Teacher and Writer
ON BLOVIATORS AND ULTRACREPIDARIANS...
19 November 2017
This is some light-hearted fun for the pre-festive season. If, amongst the many fantastic professional development courses you have done in your life, you have ever been annoyed by speakers who did not seem to know what they were talking about, or who used the opportunity to sprout jargon or blow their own trumpet, you may find this amusing. For digging out these most unusual and wonderful English expressions I am much indebted to Susie Dent, of Countdown fame in the UK.
Haven’t we all come across the bloviators, the blowers of hot air, who sell us platitudes and fads as new research? Who pavonise up and down the room (strut around in the arrogant manner of a peacock), when in fact they are nothing but panjandrums (pompous, pretentious officials)? Often they are ultracrepidarians (people who talk about things they know nothing about, far removed from the chalkface). Sometimes their courses, to which employers send their workforce at considerable cost, are nothing but boondoggles (useless, wasteful, expensive undertakings).
And even though we would much rather bang-a-bonk (i.e.: sit lazily on a riverbank) or conjobble with our friends (i.e.: have a good natter with them over a bite to eat), we have to become nod-crafty (adept at the art of nodding even if we have no clue what the speaker is talking about – a word that dates back to the 1600s). Yes, we become lickspittles, sycophants who follow the political wind, or at least adept at the art of niffle-naffling: pretending to look engaged and busy when in fact we are day-dreaming.
Some people get all excited at the thought of professional development courses and yet another Powerpoint: while we want to hurkle-durkle in the morning (stay in bed and pull the duvet over our head), they are always annoyingly cheerful. They are the grinagogs and the gigglemugs, people who always look on the bright side! It really gives you the mubblefubbles: it makes you melancholic.

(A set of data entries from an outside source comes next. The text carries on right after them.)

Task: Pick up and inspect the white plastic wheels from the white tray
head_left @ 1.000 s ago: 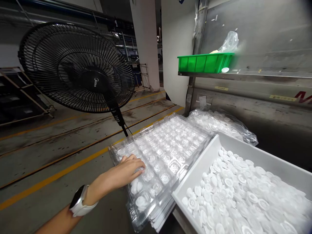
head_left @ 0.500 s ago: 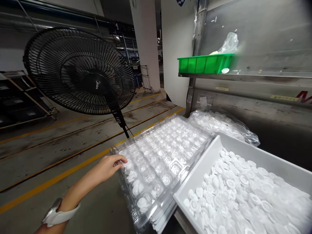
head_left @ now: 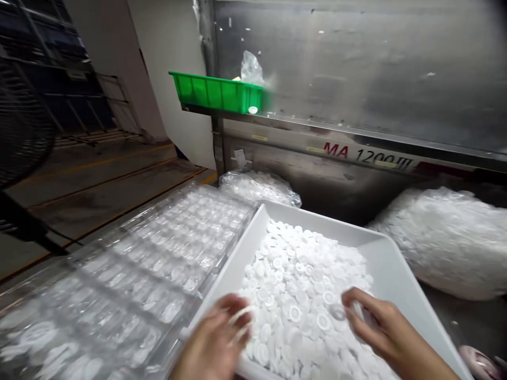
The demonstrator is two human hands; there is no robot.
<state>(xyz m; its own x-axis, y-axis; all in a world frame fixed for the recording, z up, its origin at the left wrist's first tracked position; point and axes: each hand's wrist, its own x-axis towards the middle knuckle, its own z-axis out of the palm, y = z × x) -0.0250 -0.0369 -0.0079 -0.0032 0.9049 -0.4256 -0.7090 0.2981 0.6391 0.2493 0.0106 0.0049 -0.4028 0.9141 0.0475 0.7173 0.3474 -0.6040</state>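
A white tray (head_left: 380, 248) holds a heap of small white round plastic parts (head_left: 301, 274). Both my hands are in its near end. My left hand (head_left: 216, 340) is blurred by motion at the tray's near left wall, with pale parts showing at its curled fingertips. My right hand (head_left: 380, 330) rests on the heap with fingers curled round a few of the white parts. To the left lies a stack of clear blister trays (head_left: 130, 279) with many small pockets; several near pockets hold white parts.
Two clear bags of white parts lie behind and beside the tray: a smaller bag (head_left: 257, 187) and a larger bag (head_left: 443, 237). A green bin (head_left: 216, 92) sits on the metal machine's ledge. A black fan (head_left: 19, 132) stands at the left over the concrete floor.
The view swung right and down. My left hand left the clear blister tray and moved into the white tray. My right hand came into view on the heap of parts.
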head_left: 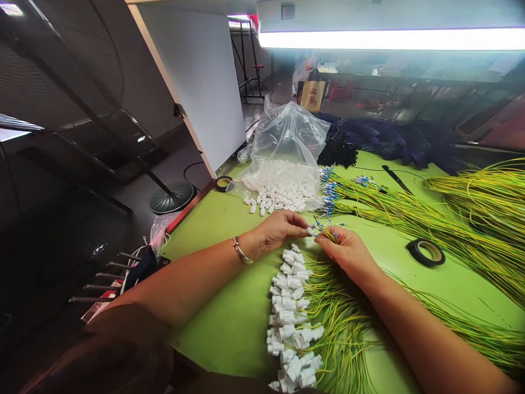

There is one thought though that saves us from suffering from the fanfaronade, the shameless attempt at self-promotion, of the speaker: it is the prospect of quafftide, the time when we can finally feel entitled to a social drink with our friends. We should not overdo it though as it might make us look crambazzled: looking prematurely old from leading a dissolute life.
In the spirit of the upcoming festive season I end with some recommendations. Be kind, always. Engage in confelicity (the opposite of ‘Schadenfreude’), a sense of joy derived from the happiness of others. Stand up for what you believe in. Don’t act like snollygosters (unprincipled individuals guided by a political agenda). If you can make somebody’s life a little brighter, do it. Take them out for a meal and some good old conjobbling.
And please enjoy the quafftide when it comes!
Disclaimer: It goes without saying that I have, at times, participated in some excellent professional development and listened to inspiring and jargon-free presentations. And at other times, when delivering training myself, I have undoubtedly been called a pavonising bloviator and ultracrepidarian myself. Well, maybe not in those exact words.